Geneviève se faufila dans le château au petit matin, effrayée à chaque pas, sachant qu’elle prenait un risque simplement en déambulant dans les couloirs. Si Altfor réalisait qu’elle était ici, alors même l’enfant qu’elle portait ne saurait la protéger, mais il avait quitté leur chambre avant elle, et Geneviève avait deviné qu’il était parti rejoindre Moira.

— Je vais la tuer, dit Geneviève, bien qu’elle connût ses appréhensions à tuer qui que ce soit de sang-froid. Sa mésaventure avec Altfor lui avait bien prouvé, lorsqu’elle s’était trouvée incapable de le poignarder alors même qu’elle en avait eu l’occasion.

— Je trouverai quelque chose, se promit Geneviève, de la même façon qu’elle l’avait fait quand il s’agissait d’Altfor. Si elle ne pouvait pas le faire directement, elle aiderait à tous les faire tomber indirectement, puis elle veillerait à ce qu’ils soient exécutés pour leurs crimes. Ils le méritaient, ils méritaient bien pire encore.

Elle détestait davantage Moira, si c’était possible, qu’Altfor. Altfor n’avait jamais prétendu être son ami ; il l’avait trahi comme Geneviève s’était attendue qu’il la trahisse. Moira, quant à elle, avait connu la même situation qu’elle, mariée à un autre fils du duc et plongée dans un monde dont elle n’aurait jamais dû faire partie. Elle aurait dû être l’alliée de Geneviève, son amie. Au lieu de cela, elle s’était rapprochée d’Altfor, et avait trahi Geneviève.
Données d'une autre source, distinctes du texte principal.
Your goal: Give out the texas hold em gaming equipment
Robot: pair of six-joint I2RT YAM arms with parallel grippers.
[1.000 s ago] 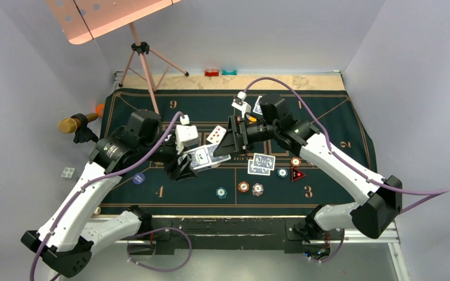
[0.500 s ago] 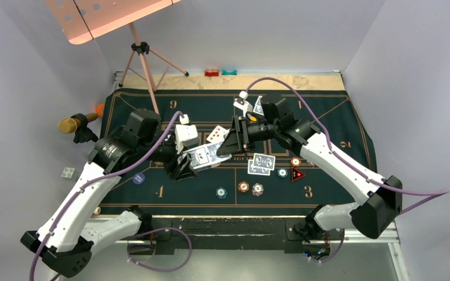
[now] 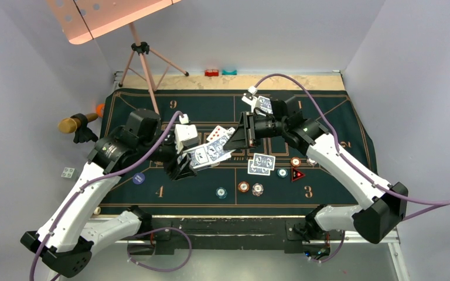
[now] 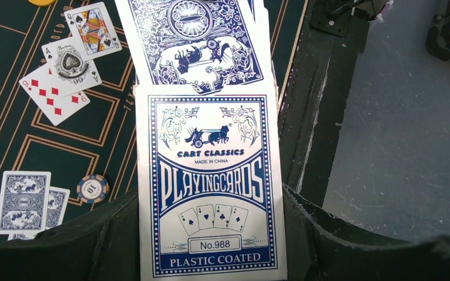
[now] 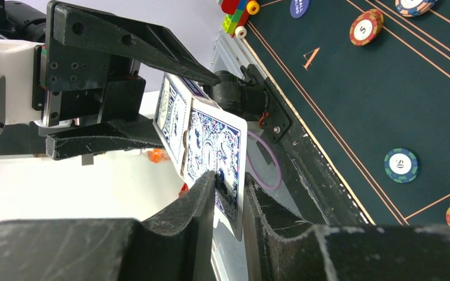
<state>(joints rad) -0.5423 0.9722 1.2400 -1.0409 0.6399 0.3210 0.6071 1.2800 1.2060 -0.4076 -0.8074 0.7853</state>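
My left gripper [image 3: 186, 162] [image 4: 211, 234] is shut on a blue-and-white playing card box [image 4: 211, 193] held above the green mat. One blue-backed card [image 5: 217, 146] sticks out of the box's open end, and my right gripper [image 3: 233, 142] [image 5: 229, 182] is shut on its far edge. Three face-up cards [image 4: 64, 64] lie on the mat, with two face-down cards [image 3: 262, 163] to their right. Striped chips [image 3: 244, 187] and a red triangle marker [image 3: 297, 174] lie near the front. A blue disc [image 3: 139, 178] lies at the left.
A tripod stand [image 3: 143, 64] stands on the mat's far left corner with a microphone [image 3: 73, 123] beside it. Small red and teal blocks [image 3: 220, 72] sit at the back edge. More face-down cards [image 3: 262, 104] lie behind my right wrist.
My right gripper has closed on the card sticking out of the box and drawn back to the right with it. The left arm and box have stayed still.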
Elle avait fait bien pire quand elle avait livré Garet aux forces du roi.

Au moins Geneviève pourrait commencer à s’occuper de cela.

Elle continua d’avancer, se déplaçant en douceur d’une cachette à une autre, essayant de donner l’impression qu’elle vaquait à ses occupations, qu’elle partait pour des affaires légitimes. Il était inutile de se faufiler dans un bâtiment fortifié bientôt en temps de guerre, où trop de gens circulaient et où la crainte des espions était trop forte pour espérer passer inaperçue. Le mieux que Geneviève pouvait espérer, c’était de donner l’impression qu’elle ne fasse rien d’inhabituel.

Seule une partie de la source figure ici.